[<prev] [next>] [<thread-prev] [thread-next>] [day] [month] [year] [list]
Message-ID: <20160203191342.GC15852@arm.com>
Date: Wed, 3 Feb 2016 19:13:42 +0000
From: Will Deacon <will.deacon@....com>
To: Linus Torvalds <torvalds@...ux-foundation.org>
Cc: Boqun Feng <boqun.feng@...il.com>,
Paul McKenney <paulmck@...ux.vnet.ibm.com>,
Peter Zijlstra <peterz@...radead.org>,
"Maciej W. Rozycki" <macro@...tec.com>,
David Daney <ddaney@...iumnetworks.com>,
Måns Rullgård <mans@...sr.com>,
Ralf Baechle <ralf@...ux-mips.org>,
Linux Kernel Mailing List <linux-kernel@...r.kernel.org>
Subject: Re: [RFC][PATCH] mips: Fix arch_spin_unlock()

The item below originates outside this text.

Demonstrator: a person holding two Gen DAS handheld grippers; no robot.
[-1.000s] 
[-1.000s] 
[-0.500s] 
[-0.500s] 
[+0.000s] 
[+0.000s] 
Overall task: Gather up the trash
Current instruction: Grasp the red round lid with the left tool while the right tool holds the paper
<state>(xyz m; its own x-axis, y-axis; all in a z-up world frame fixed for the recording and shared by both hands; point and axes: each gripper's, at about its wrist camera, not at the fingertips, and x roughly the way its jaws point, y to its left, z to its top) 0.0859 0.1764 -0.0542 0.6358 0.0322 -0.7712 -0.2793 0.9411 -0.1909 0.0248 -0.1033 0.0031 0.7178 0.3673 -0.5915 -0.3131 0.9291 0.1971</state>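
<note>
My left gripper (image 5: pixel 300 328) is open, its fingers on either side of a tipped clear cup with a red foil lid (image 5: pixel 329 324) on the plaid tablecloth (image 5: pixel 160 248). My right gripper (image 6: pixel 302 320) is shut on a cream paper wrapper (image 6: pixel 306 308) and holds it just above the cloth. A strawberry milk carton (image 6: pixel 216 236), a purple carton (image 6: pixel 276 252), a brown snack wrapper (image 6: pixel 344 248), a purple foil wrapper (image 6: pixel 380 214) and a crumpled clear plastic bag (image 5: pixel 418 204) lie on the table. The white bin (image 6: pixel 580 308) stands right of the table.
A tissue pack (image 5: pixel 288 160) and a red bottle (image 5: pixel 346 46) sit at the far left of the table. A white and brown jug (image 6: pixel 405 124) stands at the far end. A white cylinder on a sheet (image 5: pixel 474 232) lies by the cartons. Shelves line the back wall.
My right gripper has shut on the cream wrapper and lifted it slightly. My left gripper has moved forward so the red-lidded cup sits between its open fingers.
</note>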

On Tue, Feb 02, 2016 at 11:55:57AM -0800, Linus Torvalds wrote:
> On Tue, Feb 2, 2016 at 11:30 AM, Will Deacon <will.deacon@....com> wrote:
> >
> > FWIW, and this is by no means conclusive, I hacked that up quickly and
> > ran hackbench a few times on the nearest idle arm64 system. The results
> > were consistently ~4% slower using acquire for rcu_dereference.
>
> Ok, that's *much* more noticeable than I would have expected. I take
> it that load-acquire is really really slow on current arm64
> implementations.
See my reply to Ingo, but it seems a bunch of this was down to rebooting
the system between runs and hackbench being particularly susceptible to
that.
> Just out of interest, is store-release slow too? Because that should
> be easy to make fast.
There's a slight gotcha with arm64's store-release instruction in that
it's RCsc and therefore orders against a subsequent load-acquire. That's
not to say you can't make it fast, but it's potentially more involved
than posting a flag in a store buffer (or whatever you were envisaging :)
Measuring store-release is much more difficult, because you can't replace
it with a dependency or the like, only other barrier constructs.